Anilinium hydrochloride (ANI·HCl), aniline (ANI), and pyrrole (Py) monomers used to produce nanofibers and nanoparticles were obtained from Merck (ANI·HCl) and S. Aldrich, respectively. The chosen nanoparticles stabilizer was polyvinylpyrrolidone (PVP, Fluka, type K90, M_w = 360 000). For composites generation, N-isopropylacrylamide (NIPAM) and 2-acrylamide-2-methylpropano sulfonic acid (AMPS) monomers were purchased from Scientific Polymer Products. N,N-Methylenebisacrylamide (BIS) from Sigma-Aldrich was used as crosslinker agent. Initiator system of polymerization: ammonium persulfate (APS) and N,N,N′,N′-tetramethylenediamine (TEMED), obtained from Sigma-Aldrich. Water was triply distilled. All other reagents and solvents in this work were used as received and are analytical quality.

Synthesis

Nanoparticles. Before the generation of the composites, conducting polymer nanoparticles were synthesized using known methods.

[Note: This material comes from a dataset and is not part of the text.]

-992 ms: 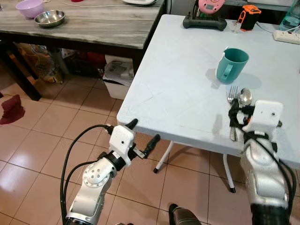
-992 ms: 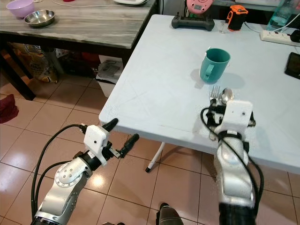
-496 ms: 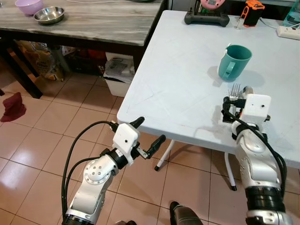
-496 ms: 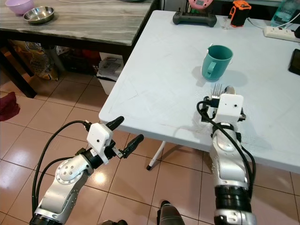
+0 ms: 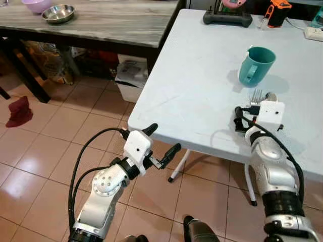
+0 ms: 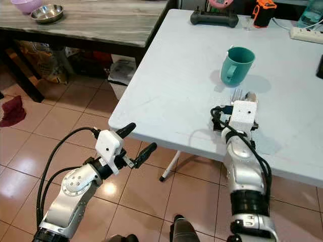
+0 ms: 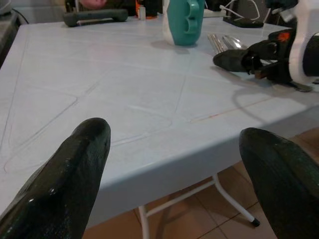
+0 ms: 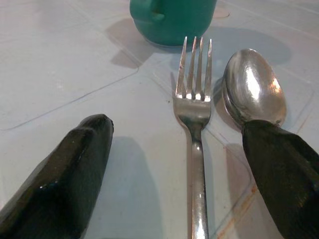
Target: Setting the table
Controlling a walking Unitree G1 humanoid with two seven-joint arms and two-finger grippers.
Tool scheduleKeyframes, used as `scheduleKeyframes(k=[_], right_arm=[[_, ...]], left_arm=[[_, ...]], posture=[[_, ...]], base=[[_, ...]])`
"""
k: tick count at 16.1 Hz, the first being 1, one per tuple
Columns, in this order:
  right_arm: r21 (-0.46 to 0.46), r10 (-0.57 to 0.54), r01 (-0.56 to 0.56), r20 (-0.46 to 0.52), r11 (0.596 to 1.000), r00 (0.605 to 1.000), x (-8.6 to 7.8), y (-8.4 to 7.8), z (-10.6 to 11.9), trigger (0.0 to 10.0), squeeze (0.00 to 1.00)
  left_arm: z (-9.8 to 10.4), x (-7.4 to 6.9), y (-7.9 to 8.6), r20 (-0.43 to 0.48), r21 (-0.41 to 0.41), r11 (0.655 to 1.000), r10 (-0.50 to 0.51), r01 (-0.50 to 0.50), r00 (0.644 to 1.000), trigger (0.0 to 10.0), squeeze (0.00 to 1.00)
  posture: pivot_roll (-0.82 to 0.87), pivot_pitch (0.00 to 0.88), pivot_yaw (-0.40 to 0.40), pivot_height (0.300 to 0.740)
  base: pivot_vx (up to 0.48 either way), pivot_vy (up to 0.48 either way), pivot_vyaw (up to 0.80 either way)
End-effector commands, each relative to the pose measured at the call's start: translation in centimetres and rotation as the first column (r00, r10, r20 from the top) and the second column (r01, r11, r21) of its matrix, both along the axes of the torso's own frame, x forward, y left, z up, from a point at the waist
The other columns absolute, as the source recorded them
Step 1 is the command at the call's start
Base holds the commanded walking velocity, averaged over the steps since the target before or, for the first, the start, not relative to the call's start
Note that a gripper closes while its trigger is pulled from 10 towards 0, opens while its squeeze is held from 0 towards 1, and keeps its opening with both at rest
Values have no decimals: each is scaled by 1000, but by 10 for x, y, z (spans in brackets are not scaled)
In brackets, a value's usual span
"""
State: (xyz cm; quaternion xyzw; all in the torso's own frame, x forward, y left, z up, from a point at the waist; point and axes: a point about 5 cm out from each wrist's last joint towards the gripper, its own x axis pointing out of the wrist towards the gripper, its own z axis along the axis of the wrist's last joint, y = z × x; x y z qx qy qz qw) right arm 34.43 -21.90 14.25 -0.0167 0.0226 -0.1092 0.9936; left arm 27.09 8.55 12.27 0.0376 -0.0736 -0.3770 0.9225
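Note:
A teal mug (image 5: 257, 65) stands on the white table (image 5: 192, 91). Just in front of it, a fork (image 8: 193, 99) and a spoon (image 8: 253, 89) lie side by side. My right gripper (image 8: 175, 128) is low over their handles and open: one finger (image 8: 65, 169) rests beside the fork, the other (image 8: 284, 174) over the spoon's handle. In the eye views its white wrist housing (image 5: 270, 111) hides most of the cutlery, leaving the fork tines (image 5: 257, 95) showing. My left gripper (image 5: 162, 137) hangs open and empty just below the table's front edge.
A dark wooden table at the back left holds a steel bowl (image 5: 58, 13) and a purple bowl (image 5: 36, 5). A black controller (image 5: 227, 17), an orange device (image 5: 277, 12) and a power strip (image 5: 315, 33) sit at the white table's far edge. A red cloth (image 5: 20, 111) lies on the tiled floor.
My right gripper has slid forward along the cutlery toward the mug. The left gripper has risen slightly toward the table edge. The camera has shifted a little.

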Motion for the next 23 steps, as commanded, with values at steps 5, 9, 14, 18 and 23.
scheduleKeyframes(k=[5,9,14,18,23], right_arm=[[95,-25,31,-55,995,998,-6,2,-9,0,0],[142,-63,72,-68,987,996,-15,-8,0,0,0],[154,-70,91,-136,984,988,-29,-19,2,1529,0],[98,-14,31,-164,995,986,-26,-25,2,10000,0],[59,33,-24,-155,998,987,-12,-25,10,10000,0]], left_arm=[[8,-1,-3,26,6,999,-46,46,999,10000,0],[9,-1,-5,31,17,998,-64,64,997,10000,0],[10,2,-6,30,39,996,-82,81,996,10000,0],[10,3,-8,24,55,994,-97,96,995,10000,0],[11,4,-8,23,64,993,-99,98,995,10000,0]], posture=[[-250,196,48,740],[-257,195,52,740],[-269,199,60,740],[-273,200,67,740],[-266,203,67,740]], base=[[0,0,0],[0,0,0],[0,0,0],[0,0,0],[0,0,0]])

Polypyrrole spherical nanoparticles (PPy NP) were obtained by a modification of the method described by Woo et al.⁴⁵ Synthesis was carried out using APS (0.08 M) as an oxidant of the aqueous solution of monomer (Py, 0.043 M). To stabilize the obtained nanoparticles, an aqueous solution of PVP (1% w/w) was used. The reaction of polymerization was carried out for 30 minutes at room temperature.

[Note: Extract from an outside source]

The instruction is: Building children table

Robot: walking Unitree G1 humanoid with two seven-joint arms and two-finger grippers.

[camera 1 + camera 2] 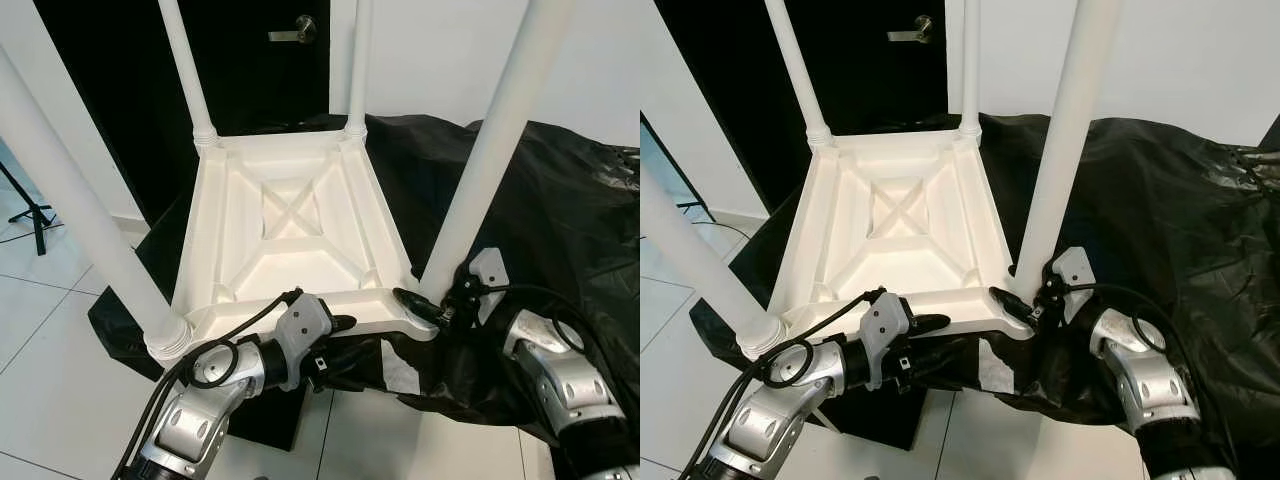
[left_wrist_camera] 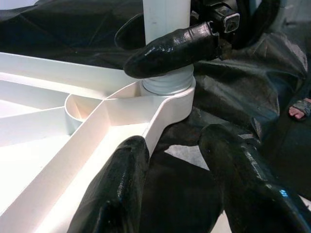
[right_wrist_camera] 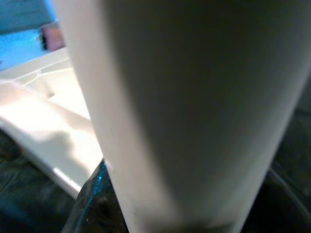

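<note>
My right gripper [image 1: 425,303] fingers pinching the upturned white children's table's [image 1: 300,235] near-right leg [image 1: 480,160] at its base, my left gripper [image 1: 345,323] fingers spread at its near edge, black sheet [image 1: 560,200] beneath.

The upturned white table [image 1: 300,235] is lying on black sheeting [image 1: 560,210], its four legs rising like posts; the near right leg [image 1: 480,160] and the near left leg [image 1: 70,200] are flanking the open tray of ribs between them; the two far legs [image 1: 190,70] are fencing the back edge. The right hand [image 1: 425,308] is crowding the base of the near right leg, its fingers closing round it; the left hand [image 1: 335,335] is sitting spread at the near rim, blocking that edge. Room is lying open above the ribbed underside; white floor tiles [image 1: 50,330] are lying free to the left.
</note>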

Polyaniline nanofibers (PANI NF) were produced using the method reported by Kaner and co-workers.⁴⁶ The monomer (ANI, 24 mmol) was dissolved in an organic solvent (75 mL, chloroform) and ammonium peroxydisulfate (6 mmol) was dissolved in an aqueous solution of hydrochloric acid (75 mL, 0.8 M). A liquid–liquid interface was generated and the polymerization of the monomer to obtain nanofibers occurred during 24 hours in the dark. The low stationary concentration of aniline at the interface is soluble in the organic and the acidic aqueous media, while persulfate ion is only soluble in water. Therefore, the aniline monomer diffuses from the organic to the aqueous media, is oxidized and polymerizes. The polymer remains in the aqueous media. The controlled diffusion of aniline to the aqueous media creates polyaniline nanofibers. Finally, the aqueous phase containing the nanoparticles was collected.

Polyaniline nanospheres (PANI NP) were synthesized by precipitation polymerization from a solution of ANI·HCl 0.2 M in water, using APS (0.25 M) as the oxidant in presence of 2% w/w stabilizer (PVP) in water, as previously reported by Stejskal and coworkers.²⁵ Polymerization was carried out at room temperature for 30 minutes and finally, a green dispersion of nanoparticles was obtained. The PANI NP dispersion was fully characterized in a previous work.⁴⁷

Nanocomposite formation. Nanocomposites were synthesized by free radical polymerization of NIPAM (0.5 M) with AMPS (in a molar ratio 98 : 2), using BIS as crosslinker agent (2% of total moles). Both monomers were dissolved in diluted dispersions (0.1 mg mL⁻¹) of each nanomaterial (PPy NP, PANI NF, and PANI NP) as can be seen in Fig. 1. Then, the polymerization initiator system (APS (0.01 g mL⁻¹) and TEMED (10 μL mL⁻¹)) was added (0.001 g mL⁻¹ and 10 μL mL⁻¹, respectively). The crosslinked hydrogel grows around the nanoparticles, trapping them in the matrix. The nanoparticles of conducting polymer are preformed and no monomer (pyrrole or aniline) is present during the radical chain polymerization. Moreover, the persulfate produces radical species (together with TEMED) not acting as oxidant. The composites were obtained after 30 minutes of reaction at 20 °C. After the polymerization process, nanocomposites were purified by immersion in distilled water at room temperature for 48 hours, renewing the water several times to remove unreacted chemicals. It is important to highlight that the presence of nanoparticles influence negatively the gel formation, thus the concentration of nanoparticles should be kept low.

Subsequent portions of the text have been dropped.